Re: More precise tag following

"Shawn O. Pearce" <spearce@xxxxxxxxxxx> · Sat, 27 Jan 2007 03:01:26 -0500

Junio C Hamano <junkio@xxxxxxx> wrote:
> What if (I know, this discussion does not belong here until
> 1.5.0 final) we had a "reverse" database that keeps track of
> what tag references which object, and "git rev-list" knows how
> to exploit it?

It'd be useful.  In as many ways as you suggest.  But it also
would be downright difficult to transfer between repositories,
as you have already pointed out in a public forum to yourself. :-)

>  - If a single-path following turns out to be too expensive
>    (there was a longstanding talk about "git log --single-follow
>    $path"; "git blame" also follows a single path although the
>    target it follows can fork into two or more when following
>    cut&pastes) because we need to explode multi-level trees for
>    each commit while traversing commit ancestry, we could define
>    an annotation to a commit that lists the set of paths the
>    commit touches relative to each of its parents (so the object
>    contains N lists of paths), so that pathspec limiting needs
>    to open and read only one object to figure out that the trees
>    do not have to be opened to skip the commit and/or a merge
>    can be simplified.

_THIS_ is worth doing.  I've been having a lot of discussion on
#git with Simon 'corecode' Schubert and Chris Lee about how poorly
git-blame performs compared to its counterpart in Subversion.

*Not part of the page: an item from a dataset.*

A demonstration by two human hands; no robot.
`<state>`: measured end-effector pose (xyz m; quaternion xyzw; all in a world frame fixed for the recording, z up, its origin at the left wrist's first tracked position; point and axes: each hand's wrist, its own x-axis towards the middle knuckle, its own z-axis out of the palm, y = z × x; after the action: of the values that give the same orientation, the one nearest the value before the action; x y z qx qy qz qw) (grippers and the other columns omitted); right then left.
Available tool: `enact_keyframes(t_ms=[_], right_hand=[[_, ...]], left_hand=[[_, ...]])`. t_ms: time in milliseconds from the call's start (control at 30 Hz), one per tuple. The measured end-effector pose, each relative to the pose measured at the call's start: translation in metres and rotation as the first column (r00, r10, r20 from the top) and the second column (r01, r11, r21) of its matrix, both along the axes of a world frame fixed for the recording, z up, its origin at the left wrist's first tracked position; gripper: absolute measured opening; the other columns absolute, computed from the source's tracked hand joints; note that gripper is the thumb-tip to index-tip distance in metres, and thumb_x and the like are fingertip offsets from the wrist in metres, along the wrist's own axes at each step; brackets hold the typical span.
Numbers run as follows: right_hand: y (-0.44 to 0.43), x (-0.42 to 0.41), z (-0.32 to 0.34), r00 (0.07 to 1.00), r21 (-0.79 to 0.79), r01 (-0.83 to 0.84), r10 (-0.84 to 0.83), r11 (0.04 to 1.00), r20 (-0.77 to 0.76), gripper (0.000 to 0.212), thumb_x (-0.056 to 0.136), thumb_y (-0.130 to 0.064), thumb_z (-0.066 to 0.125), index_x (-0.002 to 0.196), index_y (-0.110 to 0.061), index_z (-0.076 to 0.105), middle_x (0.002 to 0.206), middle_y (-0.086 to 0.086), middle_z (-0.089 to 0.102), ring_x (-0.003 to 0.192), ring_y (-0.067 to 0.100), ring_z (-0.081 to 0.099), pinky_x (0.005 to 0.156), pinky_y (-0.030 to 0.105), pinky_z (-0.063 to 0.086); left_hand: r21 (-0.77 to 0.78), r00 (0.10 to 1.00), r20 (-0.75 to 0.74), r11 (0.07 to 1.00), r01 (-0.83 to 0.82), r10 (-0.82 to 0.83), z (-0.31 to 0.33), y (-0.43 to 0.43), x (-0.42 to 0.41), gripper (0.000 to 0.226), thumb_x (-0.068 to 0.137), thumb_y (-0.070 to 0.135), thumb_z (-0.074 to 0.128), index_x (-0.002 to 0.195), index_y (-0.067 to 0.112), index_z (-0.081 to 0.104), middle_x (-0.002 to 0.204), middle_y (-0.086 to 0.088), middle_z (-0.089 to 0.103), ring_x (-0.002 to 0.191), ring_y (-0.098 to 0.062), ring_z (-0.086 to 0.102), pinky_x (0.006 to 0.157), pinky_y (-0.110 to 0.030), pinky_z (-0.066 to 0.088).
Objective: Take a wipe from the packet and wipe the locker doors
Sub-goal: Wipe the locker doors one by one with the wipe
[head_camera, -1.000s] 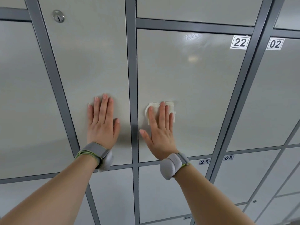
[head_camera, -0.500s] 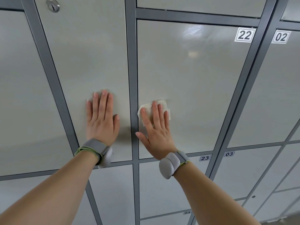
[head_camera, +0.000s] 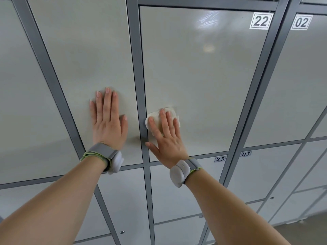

Basically Subversion is storing file-level revision ancestry data
within its commit data, allowing it to quickly skip back through
the commits which modified that file.

Git doesn't have this information and must instead traverse the
entire DAG, at least until the file was initially added to the tree.
With 440,000+ revisions and a file which exists in nearly all
of them, getting anything from "git-blame" or "git-log -- foo.c"
takes ages.

Based on some (limited) profiling with Shark it seems we spend about
50% of our CPU time doing zlib decompression of objects and almost
another 14% parsing the tree objects to apply the path limiter.
The only way to speed up blame/log operations is to reduce the number
of decompressions we need to do to the bare minium, and maybe also
reduce the tree parsing overheads.  Do that and we can maybe drop
the running time to 1/4th the current time.

One idea Simon and I were talking about was to store a reverse
file/tree-level DAG in the header of each tree/blob object in the
pack file.  This additional header would be something like a list
of triplets:

  (descendant-commit, ancestor-commit, ancestor-object)

where:

  descendant-commit: the "current" commit being looked at.
  ancestor-commit:   the commit which descendant-commit
                     derives from (directly or indirectly)
  ancestor-object:   prior version (descendant-commit^:path)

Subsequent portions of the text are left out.